**Exercise directions**
Your answer should be the full listing, copied word for word.

○ ○ ○ ○ ○

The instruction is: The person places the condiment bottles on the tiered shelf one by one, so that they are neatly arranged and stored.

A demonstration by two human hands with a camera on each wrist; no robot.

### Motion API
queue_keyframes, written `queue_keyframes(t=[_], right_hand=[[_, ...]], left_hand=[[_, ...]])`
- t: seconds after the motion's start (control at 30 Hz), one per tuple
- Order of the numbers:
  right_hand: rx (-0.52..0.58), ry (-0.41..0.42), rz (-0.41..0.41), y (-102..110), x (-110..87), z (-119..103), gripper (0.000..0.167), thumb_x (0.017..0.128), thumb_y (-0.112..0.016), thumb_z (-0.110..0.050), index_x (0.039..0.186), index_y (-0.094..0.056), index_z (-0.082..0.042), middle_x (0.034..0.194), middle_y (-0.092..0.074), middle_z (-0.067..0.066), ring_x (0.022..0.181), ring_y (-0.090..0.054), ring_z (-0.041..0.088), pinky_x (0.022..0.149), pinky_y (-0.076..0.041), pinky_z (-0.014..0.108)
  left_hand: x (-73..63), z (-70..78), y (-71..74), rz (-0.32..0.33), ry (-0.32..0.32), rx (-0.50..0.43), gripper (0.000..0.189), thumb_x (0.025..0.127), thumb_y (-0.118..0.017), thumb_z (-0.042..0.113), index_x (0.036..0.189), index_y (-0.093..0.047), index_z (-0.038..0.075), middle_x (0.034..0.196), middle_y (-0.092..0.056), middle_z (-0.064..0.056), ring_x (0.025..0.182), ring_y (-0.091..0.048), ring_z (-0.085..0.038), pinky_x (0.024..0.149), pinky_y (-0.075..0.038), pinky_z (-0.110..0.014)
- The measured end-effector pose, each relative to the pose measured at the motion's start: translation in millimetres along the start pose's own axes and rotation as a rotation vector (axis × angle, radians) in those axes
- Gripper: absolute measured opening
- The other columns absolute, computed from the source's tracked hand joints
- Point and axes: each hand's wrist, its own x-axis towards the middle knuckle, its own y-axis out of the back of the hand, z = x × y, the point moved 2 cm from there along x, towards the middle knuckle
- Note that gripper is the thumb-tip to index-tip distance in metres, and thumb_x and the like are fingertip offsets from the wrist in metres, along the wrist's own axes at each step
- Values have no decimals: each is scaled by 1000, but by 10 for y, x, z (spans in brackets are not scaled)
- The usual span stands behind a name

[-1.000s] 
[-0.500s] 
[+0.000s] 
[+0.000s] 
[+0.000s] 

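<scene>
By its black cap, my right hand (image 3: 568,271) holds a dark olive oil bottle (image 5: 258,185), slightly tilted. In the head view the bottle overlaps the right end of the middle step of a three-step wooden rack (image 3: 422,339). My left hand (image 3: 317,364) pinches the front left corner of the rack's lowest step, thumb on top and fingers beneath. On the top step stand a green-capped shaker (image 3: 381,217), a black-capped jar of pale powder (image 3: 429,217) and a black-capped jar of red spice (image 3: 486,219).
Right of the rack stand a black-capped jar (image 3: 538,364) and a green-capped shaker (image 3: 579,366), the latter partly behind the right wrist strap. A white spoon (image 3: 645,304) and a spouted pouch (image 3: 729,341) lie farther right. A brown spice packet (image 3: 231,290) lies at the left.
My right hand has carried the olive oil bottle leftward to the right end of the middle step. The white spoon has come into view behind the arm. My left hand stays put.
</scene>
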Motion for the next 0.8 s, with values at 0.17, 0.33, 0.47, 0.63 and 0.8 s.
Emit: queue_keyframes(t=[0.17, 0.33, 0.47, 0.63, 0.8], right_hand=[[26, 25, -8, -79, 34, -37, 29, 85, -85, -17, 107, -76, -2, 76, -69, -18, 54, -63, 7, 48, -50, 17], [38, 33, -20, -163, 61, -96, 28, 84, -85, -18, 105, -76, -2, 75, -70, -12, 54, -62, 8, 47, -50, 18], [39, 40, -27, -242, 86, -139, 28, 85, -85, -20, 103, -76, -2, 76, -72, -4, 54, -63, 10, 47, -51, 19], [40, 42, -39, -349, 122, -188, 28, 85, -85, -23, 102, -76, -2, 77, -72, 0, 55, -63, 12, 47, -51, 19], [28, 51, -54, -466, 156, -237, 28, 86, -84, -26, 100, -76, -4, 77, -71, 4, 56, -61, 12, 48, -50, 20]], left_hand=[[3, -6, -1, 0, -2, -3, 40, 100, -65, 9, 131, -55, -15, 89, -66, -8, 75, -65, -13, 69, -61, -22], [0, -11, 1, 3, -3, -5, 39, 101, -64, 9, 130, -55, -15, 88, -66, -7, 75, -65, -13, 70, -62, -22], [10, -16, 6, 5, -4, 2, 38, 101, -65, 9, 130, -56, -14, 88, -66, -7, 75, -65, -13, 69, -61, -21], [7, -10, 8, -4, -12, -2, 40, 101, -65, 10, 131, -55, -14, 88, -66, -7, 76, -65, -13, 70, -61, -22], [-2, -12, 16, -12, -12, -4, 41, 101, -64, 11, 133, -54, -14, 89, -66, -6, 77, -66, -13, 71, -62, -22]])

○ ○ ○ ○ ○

**Answer**
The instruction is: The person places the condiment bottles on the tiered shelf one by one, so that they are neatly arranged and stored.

A demonstration by two human hands with a camera on each wrist; no robot.

### Motion API
queue_keyframes, written `queue_keyframes(t=[_], right_hand=[[_, ...]], left_hand=[[_, ...]])`
- t: seconds after the motion's start (control at 30 Hz), one per tuple
- Order of the numbers:
  right_hand: rx (-0.52..0.58), ry (-0.41..0.42), rz (-0.41..0.41), y (-102..110), x (-110..87), z (-119..103), gripper (0.000..0.167), thumb_x (0.017..0.128), thumb_y (-0.112..0.016), thumb_z (-0.110..0.050), index_x (0.039..0.186), index_y (-0.094..0.056), index_z (-0.082..0.042), middle_x (0.034..0.194), middle_y (-0.092..0.074), middle_z (-0.067..0.066), ring_x (0.022..0.181), ring_y (-0.090..0.054), ring_z (-0.041..0.088), pinky_x (0.022..0.149), pinky_y (-0.076..0.041), pinky_z (-0.014..0.108)
  left_hand: x (-73..63), z (-70..78), y (-71..74), rz (-0.32..0.33), ry (-0.32..0.32), rx (-0.50..0.43), gripper (0.000..0.189), thumb_x (0.025..0.127), thumb_y (-0.118..0.017), thumb_z (-0.042..0.113), index_x (0.036..0.189), index_y (-0.093..0.047), index_z (-0.038..0.075), middle_x (0.034..0.196), middle_y (-0.092..0.056), middle_z (-0.064..0.056), ring_x (0.025..0.182), ring_y (-0.091..0.048), ring_z (-0.085..0.038), pinky_x (0.024..0.149), pinky_y (-0.075..0.038), pinky_z (-0.110..0.014)
- The measured end-effector pose, each relative to the pose measured at the motion's start: translation in millimetres along the start pose's own axes and rotation as a rotation vector (axis × angle, radians) in those axes
- Gripper: absolute measured opening
- The other columns absolute, computed from the source's tracked hand joints
- Point and axes: each hand's wrist, its own x-axis towards the middle knuckle, its own y-axis out of the back of the hand, z = x × y, the point moved 2 cm from there along x, towards the middle knuckle
- Note that gripper is the thumb-tip to index-tip distance in metres, and thumb_x and the like are fingertip offsets from the wrist in metres, along the wrist's own axes at each step
- Values have no decimals: each is scaled by 1000, but by 10 for y, x, z (spans in brackets are not scaled)
- The usual span stands behind a name

[-1.000s] 
[-0.500s] 
[+0.000s] 
[+0.000s] 
[+0.000s] 

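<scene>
By its black cap, my right hand (image 3: 568,271) holds a dark olive oil bottle (image 5: 258,185), slightly tilted. In the head view the bottle overlaps the right end of the middle step of a three-step wooden rack (image 3: 422,339). My left hand (image 3: 317,364) pinches the front left corner of the rack's lowest step, thumb on top and fingers beneath. On the top step stand a green-capped shaker (image 3: 381,217), a black-capped jar of pale powder (image 3: 429,217) and a black-capped jar of red spice (image 3: 486,219).
Right of the rack stand a black-capped jar (image 3: 538,364) and a green-capped shaker (image 3: 579,366), the latter partly behind the right wrist strap. A white spoon (image 3: 645,304) and a spouted pouch (image 3: 729,341) lie farther right. A brown spice packet (image 3: 231,290) lies at the left.
My right hand has carried the olive oil bottle leftward to the right end of the middle step. The white spoon has come into view behind the arm. My left hand stays put.
</scene>
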Motion for the next 0.8 s, with values at 0.17, 0.33, 0.47, 0.63 and 0.8 s.
Emit: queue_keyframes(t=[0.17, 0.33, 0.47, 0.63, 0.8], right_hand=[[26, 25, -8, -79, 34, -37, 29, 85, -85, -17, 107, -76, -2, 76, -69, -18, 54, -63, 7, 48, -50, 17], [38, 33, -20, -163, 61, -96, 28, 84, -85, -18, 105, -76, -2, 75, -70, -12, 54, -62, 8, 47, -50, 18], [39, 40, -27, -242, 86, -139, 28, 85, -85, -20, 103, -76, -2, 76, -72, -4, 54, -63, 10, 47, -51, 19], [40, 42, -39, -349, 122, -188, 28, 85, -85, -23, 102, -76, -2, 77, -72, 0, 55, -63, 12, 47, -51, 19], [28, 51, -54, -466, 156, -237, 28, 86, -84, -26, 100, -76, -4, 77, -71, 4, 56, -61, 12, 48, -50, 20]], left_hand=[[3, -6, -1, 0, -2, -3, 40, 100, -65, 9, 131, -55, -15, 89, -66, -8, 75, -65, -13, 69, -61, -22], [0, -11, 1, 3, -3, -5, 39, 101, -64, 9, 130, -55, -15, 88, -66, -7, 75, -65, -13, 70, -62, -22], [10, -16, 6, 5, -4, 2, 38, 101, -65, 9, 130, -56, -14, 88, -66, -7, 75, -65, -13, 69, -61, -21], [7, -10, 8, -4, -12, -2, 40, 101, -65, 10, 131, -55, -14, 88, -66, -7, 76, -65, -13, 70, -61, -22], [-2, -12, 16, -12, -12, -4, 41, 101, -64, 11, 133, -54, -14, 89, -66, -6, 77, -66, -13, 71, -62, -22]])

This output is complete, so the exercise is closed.